The section on axiomatization lists other axiomatizations, any of which can be made the basis of an equivalent definition.
It is weaker in the sense that it does not of itself imply representability. Boolean algebras are special here, for example a relation algebra is a Boolean algebra with additional structure but it is not the case that every relation algebra is representable in the sense appropriate to relation algebras.
The above definition of an abstract Boolean algebra as a set and operations satisfying "the" Boolean laws raises the question, what are those laws? A simple-minded answer is "all Boolean laws", which can be defined as all equations that hold for the Boolean algebra of 0 and 1. Since there are infinitely many such laws this is not a terribly satisfactory answer in practice, leading to the next question: does it suffice to require only finitely many laws to hold?
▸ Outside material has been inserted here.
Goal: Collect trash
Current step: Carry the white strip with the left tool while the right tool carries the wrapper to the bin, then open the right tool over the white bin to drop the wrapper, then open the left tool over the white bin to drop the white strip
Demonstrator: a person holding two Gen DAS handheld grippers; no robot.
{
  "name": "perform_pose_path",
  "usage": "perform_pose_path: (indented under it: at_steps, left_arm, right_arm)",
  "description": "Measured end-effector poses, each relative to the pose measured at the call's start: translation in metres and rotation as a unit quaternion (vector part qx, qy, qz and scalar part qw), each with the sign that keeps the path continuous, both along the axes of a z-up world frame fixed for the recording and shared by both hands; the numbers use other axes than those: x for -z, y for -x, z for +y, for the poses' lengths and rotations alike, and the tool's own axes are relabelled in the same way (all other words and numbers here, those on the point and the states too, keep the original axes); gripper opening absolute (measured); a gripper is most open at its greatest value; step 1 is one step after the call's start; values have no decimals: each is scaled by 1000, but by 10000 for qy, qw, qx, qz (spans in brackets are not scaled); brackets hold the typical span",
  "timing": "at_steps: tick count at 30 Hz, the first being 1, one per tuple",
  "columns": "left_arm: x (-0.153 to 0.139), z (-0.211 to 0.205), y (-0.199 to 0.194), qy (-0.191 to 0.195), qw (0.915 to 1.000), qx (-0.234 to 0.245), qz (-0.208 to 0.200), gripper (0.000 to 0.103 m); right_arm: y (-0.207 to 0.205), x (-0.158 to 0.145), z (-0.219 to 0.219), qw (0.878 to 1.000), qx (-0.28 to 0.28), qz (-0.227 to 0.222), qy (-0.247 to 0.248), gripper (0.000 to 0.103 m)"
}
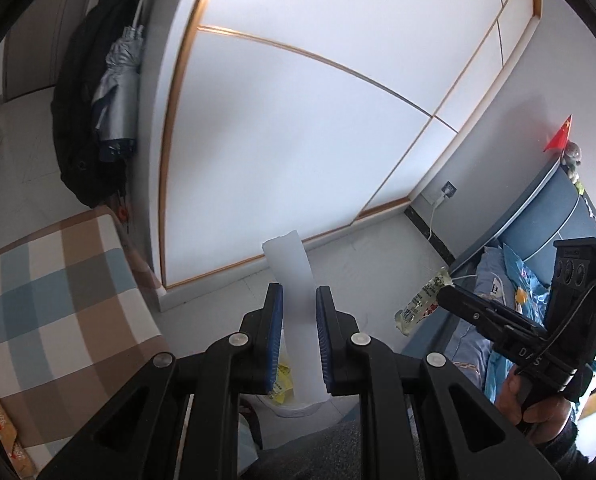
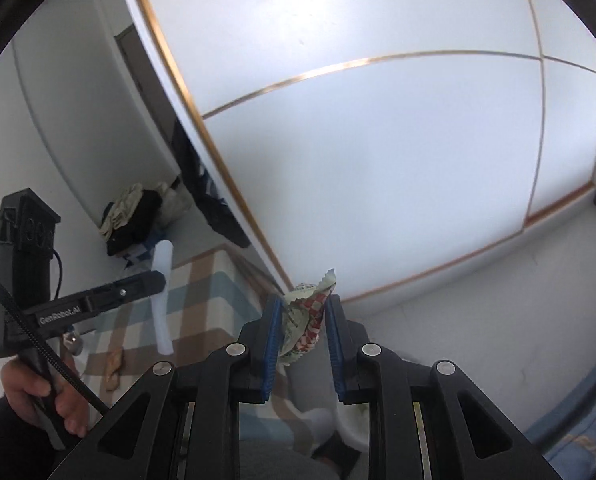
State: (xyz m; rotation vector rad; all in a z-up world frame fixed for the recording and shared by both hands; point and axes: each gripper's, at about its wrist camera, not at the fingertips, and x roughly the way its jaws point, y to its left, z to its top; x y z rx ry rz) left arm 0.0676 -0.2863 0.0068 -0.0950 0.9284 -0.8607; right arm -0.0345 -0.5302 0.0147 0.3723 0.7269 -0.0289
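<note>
1. Left wrist view: left tool (image 1: pixel 299 298) clenched on white plastic strip (image 1: pixel 294 292), held upright above floor (image 1: pixel 358 256); checked cushion (image 1: pixel 58 300) close at left, wardrobe (image 1: pixel 298 120) ahead.
2. Right wrist view: right tool (image 2: pixel 301 307) gripped crumpled wrapper (image 2: pixel 306 312), near wardrobe's bottom edge; bare floor to right.

Pale floor (image 1: pixel 362 264); checked cushion (image 1: pixel 58 300) bears orange snack packet (image 1: pixel 6 432).
</note>
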Motion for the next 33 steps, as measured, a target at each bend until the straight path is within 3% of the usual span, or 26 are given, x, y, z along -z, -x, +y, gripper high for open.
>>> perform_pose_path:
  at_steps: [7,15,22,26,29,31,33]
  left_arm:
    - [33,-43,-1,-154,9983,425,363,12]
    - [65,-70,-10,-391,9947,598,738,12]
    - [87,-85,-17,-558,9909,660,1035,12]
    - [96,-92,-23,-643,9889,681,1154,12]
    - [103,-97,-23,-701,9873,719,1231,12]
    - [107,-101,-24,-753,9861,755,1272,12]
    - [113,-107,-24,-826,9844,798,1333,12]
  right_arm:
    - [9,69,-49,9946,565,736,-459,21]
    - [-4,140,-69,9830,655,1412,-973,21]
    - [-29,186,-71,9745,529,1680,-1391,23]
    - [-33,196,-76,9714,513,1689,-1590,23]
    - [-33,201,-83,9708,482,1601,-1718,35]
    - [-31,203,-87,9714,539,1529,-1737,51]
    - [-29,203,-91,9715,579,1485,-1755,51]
These semantics permit a translation between tautologies of propositional logic and equational theorems of Boolean algebra. Every tautology Φ of propositional logic can be expressed as the Boolean equation Φ = 1, which will be a theorem of Boolean algebra. Conversely every theorem Φ = Ψ of Boolean algebra corresponds to the tautologies (Φ∨¬Ψ) ∧ (¬Φ∨Ψ) and (Φ∧Ψ) ∨ (¬Φ∧¬Ψ). If → is in the language these last tautologies can also be written as (Φ→Ψ) ∧ (Ψ→Φ), or as two separate theorems Φ→Ψ and Ψ→Φ; if ≡ is available then the single tautology Φ ≡ Ψ can be used.
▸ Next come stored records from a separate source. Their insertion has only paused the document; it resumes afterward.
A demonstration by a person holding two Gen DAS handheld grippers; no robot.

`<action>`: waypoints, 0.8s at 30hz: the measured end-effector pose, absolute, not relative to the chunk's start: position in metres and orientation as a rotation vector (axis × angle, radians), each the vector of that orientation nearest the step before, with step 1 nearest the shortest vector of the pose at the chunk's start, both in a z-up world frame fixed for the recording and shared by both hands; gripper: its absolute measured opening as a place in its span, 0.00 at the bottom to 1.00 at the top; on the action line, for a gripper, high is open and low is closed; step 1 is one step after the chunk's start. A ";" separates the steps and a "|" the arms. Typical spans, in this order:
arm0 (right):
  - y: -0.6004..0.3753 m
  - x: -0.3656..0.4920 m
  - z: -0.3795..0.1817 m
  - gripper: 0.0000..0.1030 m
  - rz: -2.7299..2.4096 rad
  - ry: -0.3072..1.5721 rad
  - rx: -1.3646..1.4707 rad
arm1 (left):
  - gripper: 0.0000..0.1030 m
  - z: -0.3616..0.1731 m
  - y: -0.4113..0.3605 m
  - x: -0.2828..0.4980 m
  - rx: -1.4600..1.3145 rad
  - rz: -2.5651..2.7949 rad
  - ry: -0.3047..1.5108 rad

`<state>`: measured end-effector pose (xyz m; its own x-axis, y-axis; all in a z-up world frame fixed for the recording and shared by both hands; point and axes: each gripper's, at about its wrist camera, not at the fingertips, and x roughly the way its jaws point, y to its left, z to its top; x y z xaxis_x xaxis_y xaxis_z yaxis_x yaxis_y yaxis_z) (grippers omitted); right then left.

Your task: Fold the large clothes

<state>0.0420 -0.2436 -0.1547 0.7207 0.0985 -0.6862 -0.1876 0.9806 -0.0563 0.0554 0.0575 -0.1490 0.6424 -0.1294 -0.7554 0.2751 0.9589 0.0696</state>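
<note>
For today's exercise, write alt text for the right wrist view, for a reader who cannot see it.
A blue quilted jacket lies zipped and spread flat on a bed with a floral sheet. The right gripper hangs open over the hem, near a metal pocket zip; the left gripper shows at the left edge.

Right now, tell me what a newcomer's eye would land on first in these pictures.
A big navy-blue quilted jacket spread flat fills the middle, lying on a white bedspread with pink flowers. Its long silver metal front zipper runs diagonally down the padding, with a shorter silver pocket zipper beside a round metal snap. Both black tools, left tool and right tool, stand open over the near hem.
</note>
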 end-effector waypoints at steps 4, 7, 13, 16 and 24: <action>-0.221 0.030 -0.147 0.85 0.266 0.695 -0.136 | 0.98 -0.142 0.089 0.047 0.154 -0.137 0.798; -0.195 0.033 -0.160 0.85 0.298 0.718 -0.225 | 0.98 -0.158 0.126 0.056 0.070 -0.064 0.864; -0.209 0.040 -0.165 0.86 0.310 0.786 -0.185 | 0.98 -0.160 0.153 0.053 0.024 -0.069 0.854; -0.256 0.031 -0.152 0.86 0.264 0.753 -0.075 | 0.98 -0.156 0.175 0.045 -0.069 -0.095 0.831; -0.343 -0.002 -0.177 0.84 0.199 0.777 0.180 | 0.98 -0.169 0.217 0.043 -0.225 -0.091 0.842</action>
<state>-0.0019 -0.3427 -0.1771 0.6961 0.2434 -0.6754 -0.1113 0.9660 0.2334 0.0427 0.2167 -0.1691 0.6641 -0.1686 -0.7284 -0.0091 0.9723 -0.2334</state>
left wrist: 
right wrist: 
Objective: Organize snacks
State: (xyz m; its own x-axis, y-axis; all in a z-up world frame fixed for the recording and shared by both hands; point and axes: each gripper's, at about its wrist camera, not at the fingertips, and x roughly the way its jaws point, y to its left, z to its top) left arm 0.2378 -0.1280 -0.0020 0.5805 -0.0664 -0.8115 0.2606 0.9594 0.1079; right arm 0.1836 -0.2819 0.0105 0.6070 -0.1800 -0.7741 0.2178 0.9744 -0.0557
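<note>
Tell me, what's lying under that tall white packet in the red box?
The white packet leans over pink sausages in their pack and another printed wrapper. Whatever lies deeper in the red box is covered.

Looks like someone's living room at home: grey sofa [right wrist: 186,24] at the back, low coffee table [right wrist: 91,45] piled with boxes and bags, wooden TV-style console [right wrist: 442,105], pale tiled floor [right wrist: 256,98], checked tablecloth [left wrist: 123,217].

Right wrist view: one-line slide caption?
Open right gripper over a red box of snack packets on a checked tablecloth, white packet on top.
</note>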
(The availability of instantiation as part of the machinery of propositional calculus avoids the need for metavariables within the language of propositional calculus, since ordinary propositional variables can be considered within the language to denote arbitrary propositions. The metavariables themselves are outside the reach of instantiation, not being part of the language of propositional calculus but rather part of the same language for talking about it that this sentence is written in, where we need to be able to distinguish propositional variables and their instantiations as being distinct syntactic entities.)
Of course, it is possible to code more than two symbols in any given medium. For example, one might use respectively 0, 1, 2, and 3 volts to code a four-symbol alphabet on a wire, or holes of different sizes in a punched card. In practice, the tight constraints of high speed, small size, and low power combine to make noise a major factor. This makes it hard to distinguish between symbols when there are several possible symbols that could occur at a single site. Rather than attempting to distinguish between four voltages on one wire, digital designers have settled on two voltages per wire, high and low.
Other areas where two values is a good choice are the law and mathematics. In everyday relaxed conversation, nuanced or complex answers such as "maybe" or "only on the weekend" are acceptable. In more focused situations such as a court of law or theorem-based mathematics however it is deemed advantageous to frame questions so as to admit a simple yes-or-no answer—is the defendant guilty or not guilty, is the proposition true or false—and to disallow any other answer. However much of a straitjacket this might prove in practice for the respondent, the principle of the simple yes-no question has become a central feature of both judicial and mathematical logic, making two-valued logic deserving of organization and study in its own right.
A central concept of set theory is membership. Now an organization may permit multiple degrees of membership, such as novice, associate, and full. With sets however an element is either in or out. The candidates for membership in a set work just like the wires in a digital computer: each candidate is either a member or a nonmember, just as each wire is either high or low.
Algebra being a fundamental tool in any area amenable to mathematical treatment, these considerations combine to make the algebra of two values of fundamental importance to computer hardware, mathematical logic, and set theory.
The original application for Boolean operations was mathematical logic, where it combines the truth values, true or false, of individual formulas.